In the run-up to Valentine's Day on Monday, gardaí are warning members of the public to be vigilant of romance fraud, the incidence of which increased by 86 per cent in 2021.
Illustrating the wide range of people targeted by these types of scams, gardaí released case studies, one of which involved a 51-year-old woman who believed she was in an online relationship with a man. The victim transferred €90,000 as a business loan to the man, but now believes it was a case of fraud.
According to Garda figures, 70 per cent of romance fraud victims are women, with scammers generally attempting to get their victim to send money by a number of manipulative means.
In another case study, a 38-year-old man reported he sent €3,800 via Bitcoin to a woman he had engaged with online, after she said she needed money to return home to Mexico.
Among the most common ways fraudsters extract money from their victim is by asking for money to cover travelling to see them, to cover medial expenses for the scammer or a member of their family, or asking for an investment in a business opportunity.
Gardaí also warned there is an increasing link between romance and investment frauds, as scammers ask their victim to invest in a fraudulent scheme or business.
People are asked to be mindful of the huge risks involved in investing in cryptocurrencies, not to send any money to someone they met online or through an app, and to seek professional and legal advice before investing their money in any venture.
Gardaí are involved in work with Europol to disrupt romance frauds, particularly involving organised crime groups, and monitor dating sites and apps for this reason.
Among the signs of romance fraud are:
- The person tries to move the communications away from the dating website/app, suggesting instant messaging, text or phone calls instead.
- They ask a lot of personal questions but avoid answering similar questions about themself, or supply answers which do not seem realistic.
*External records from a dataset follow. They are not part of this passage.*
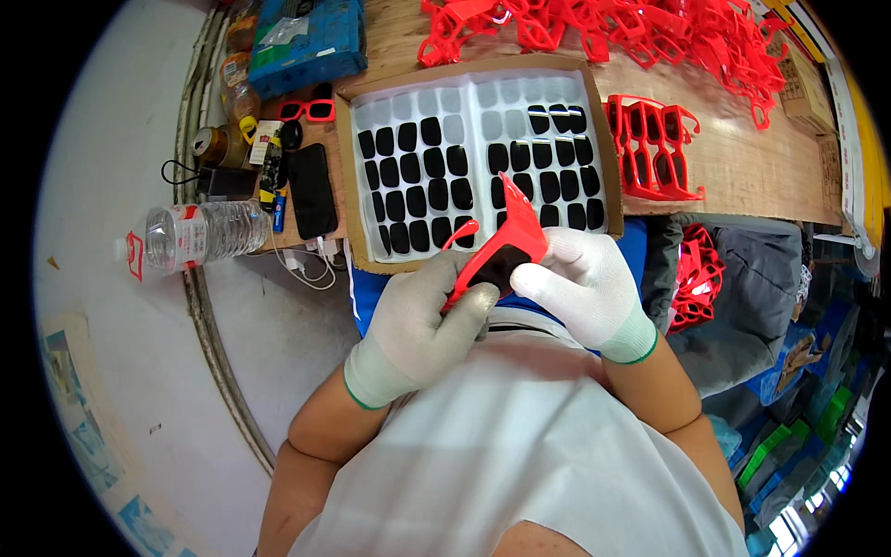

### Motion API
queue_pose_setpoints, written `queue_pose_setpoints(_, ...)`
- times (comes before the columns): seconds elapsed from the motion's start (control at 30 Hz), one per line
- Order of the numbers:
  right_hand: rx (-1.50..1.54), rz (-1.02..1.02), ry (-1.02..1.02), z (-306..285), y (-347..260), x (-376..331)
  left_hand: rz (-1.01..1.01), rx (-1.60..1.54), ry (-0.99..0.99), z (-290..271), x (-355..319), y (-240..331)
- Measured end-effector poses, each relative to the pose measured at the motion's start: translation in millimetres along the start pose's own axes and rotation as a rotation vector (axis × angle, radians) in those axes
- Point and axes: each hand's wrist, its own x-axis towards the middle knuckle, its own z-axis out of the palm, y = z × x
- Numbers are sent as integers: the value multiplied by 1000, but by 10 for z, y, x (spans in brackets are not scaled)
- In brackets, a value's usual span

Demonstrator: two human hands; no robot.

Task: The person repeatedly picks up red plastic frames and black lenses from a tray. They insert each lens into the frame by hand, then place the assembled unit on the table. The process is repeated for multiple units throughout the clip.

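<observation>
While both of your gloved hands meet just above your lap, you hold a red sunglasses frame (501,243) between them, close to your white shirt (520,436). Your left hand (422,320) is curled shut around the lower end of the frame, thumb pressed up against its side. Your right hand (580,283) pinches the frame from the other side, fingers (538,278) closed on the dark lens area at its middle. The frame tilts, one pointed corner rising toward the tray and a thin red arm curving off to the left.

Just beyond your hands lies a white lens tray (473,102) set inside a shallow cardboard box (345,176); many of its pockets hold dark lenses (432,167), while the top rows look mostly bare. To the right of the box stands a stack of red frames (654,153) on the wooden table (742,167), and a loose heap of red frames (650,28) spreads along the far edge. Left of the box sit a black phone (312,190), a finished pair of red sunglasses (306,110), a blue box (306,42) and a clear water bottle (200,234) lying on its side.
</observation>
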Motion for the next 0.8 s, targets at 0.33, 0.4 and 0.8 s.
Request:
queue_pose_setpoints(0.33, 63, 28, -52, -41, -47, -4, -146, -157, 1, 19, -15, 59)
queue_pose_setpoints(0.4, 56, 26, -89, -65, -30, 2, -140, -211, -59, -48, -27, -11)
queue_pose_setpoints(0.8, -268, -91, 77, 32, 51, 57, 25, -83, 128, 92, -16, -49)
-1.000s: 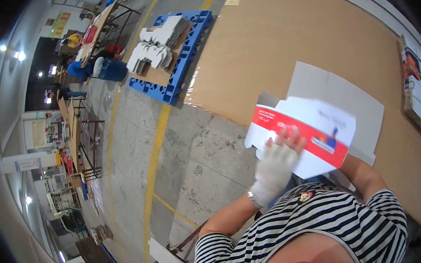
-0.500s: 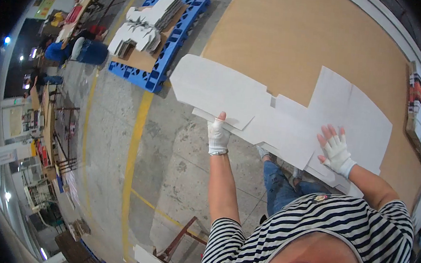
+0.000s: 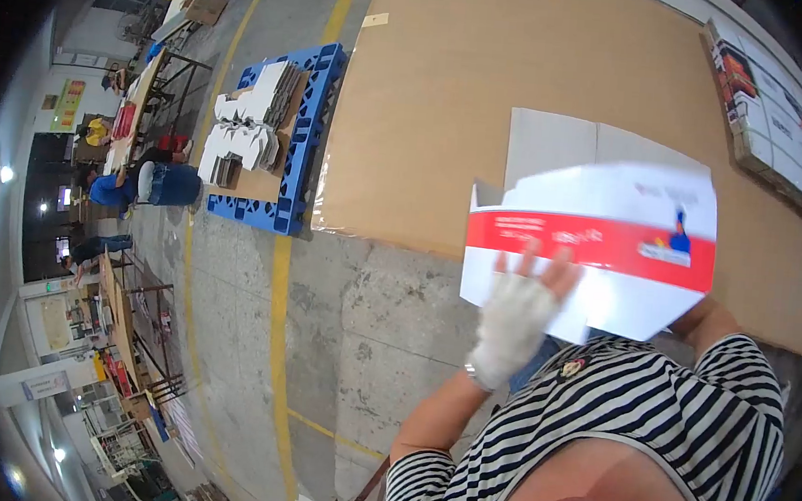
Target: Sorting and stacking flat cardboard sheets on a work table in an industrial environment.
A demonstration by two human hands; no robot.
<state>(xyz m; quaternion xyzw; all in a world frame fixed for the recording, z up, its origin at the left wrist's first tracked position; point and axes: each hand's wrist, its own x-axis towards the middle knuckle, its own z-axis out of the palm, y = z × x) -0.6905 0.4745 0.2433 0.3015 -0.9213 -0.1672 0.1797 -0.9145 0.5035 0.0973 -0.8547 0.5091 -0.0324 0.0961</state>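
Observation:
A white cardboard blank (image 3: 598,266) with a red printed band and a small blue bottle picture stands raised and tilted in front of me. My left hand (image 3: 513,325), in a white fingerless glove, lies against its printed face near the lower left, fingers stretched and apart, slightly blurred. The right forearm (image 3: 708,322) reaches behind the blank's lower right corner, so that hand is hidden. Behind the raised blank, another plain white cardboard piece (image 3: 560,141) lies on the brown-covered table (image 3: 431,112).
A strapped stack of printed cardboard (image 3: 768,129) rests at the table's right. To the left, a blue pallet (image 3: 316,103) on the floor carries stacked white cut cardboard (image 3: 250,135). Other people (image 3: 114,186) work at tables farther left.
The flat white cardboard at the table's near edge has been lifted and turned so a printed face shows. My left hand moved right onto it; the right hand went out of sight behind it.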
- They try to establish a bond quickly.
- They mention their financial difficulties, hoping you will offer assistance, or may ask outright for help.
- They ask you to invest in a scheme or business, which is likely fraudulent.
- They never meet you in person. They may make arrangements to meet but end up cancelling last minute, or offer excuses as to why they cannot meet you, such as financial troubles.
To avoid falling victim to romance fraud, gardaí advise only using trusted dating websites/apps, not to share personal details, not to send or receive money, to think twice before using your webcam and to trust your instincts.
Anyone who believes they have been targetted by a romance fraud, or thinks their personal information has been compromised is asked to contact any Garda station and report the crime, with all reports treated in confidence.